Now this is where things become interesting. First, you must understand for which personal data you are acting as a processor and for which personal data you are acting as a controller. This means having documented the Records of Processing Activities (ROPA), per Article 30 in GDPR. You must understand all the personal data flows and have a complete understanding of your personal data maps. Based on this, you must understand what personal data has been exposed from each one of your customers.

And yes, you must inform them even if you decide (for the data for which you are accountable, as a personal data controller) that you won’t inform the relevant supervisory authority. It is their decision, as data controllers, to inform or not their relevant supervisory authorities.

Who pays what?

A data breach is very expensive. I cannot stress enough how important is to choose the best technical and organisational measures (including the vendors you are working with) in order to reduce the data breach risks to a minimum. The moment you cut corners, your business is set to fail.

Each Data Protection Agreement between a customer and a SaaS vendor acting as Processor should have a dedicated Data Breach chapter. This chapter should detail the deadline in which a breach should be reported to the customer, assistance provided by the SaaS vendor and indemnification. As every legal agreement, the content of this chapter is subject to business negotiations, depending on the sensitivity of the personal data processed in the SaaS platform.
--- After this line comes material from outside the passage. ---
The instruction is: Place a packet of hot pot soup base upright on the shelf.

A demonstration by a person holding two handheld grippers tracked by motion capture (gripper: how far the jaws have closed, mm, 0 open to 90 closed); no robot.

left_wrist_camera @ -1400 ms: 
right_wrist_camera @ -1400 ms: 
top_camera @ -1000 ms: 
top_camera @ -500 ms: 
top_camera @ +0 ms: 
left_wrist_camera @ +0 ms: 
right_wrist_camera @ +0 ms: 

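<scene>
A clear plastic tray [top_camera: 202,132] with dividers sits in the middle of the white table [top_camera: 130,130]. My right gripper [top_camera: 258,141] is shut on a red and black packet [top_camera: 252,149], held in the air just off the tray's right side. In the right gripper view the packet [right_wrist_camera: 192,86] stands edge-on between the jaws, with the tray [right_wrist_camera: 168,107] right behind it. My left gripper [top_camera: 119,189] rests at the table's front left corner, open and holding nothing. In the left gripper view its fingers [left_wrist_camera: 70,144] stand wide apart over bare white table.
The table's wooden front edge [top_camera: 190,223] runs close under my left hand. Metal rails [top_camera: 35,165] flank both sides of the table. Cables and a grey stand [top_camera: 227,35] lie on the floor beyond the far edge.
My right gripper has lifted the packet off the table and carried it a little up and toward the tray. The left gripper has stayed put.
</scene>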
And the content of this chapter can help a SaaS survive or die, in case of a personal data breach.

As I previously said, as a SaaS vendor acting as a personal data processor for its customers, you should inform all of them in case of a data breach affecting all of them. They might have to inform the relevant supervisory authorities, which in turn might order corrective measures and apply significant fines. Moreover, affected data subjects might sue your customers in order to get financial compensation.

Although you might receive a smaller GDPR fine (if you are a data processor), the burden of indemnification might kill your business if it is not carefully handled. And this is where the Data Protection Agreements come in.

Tips to handle indemnification in Data Protection Agreements

First of all, you will not be able to avoid indemnification if you act as a Data Processor for your customers. You might try to, but you will end up losing your biggest customers who understand the value of indemnification. However, here is what you can do (and should do):

·         Purchase a cybersecurity insurance to cover your data breach risks. Of course, the insurance will require you to take some drastic cybersecurity technical and organisational measures (and if you don’t take them, the underwriters will kill any claim), but you will be covered for most risks.

·         Negotiate a financial compensation calendar as part of the indemnification requirement. Thus, in case of a data breach, you might not end-up paying hundreds of thousands of pounds in one payment, but spread it in several payments for a longer period of time.

·         Make your employees accountable by enforcing policies, procedures and having them sign data processing addendums to their labour contracts. Train them regularly in order to reduce data breach risks.

·         Train your customers on how to use your platform, in order to reduce data breach risks coming from the customers.

·         Delete or return customer data once the customer leaves. You have no idea how many data breaches occurred on old, undeleted personal data coming from former customers.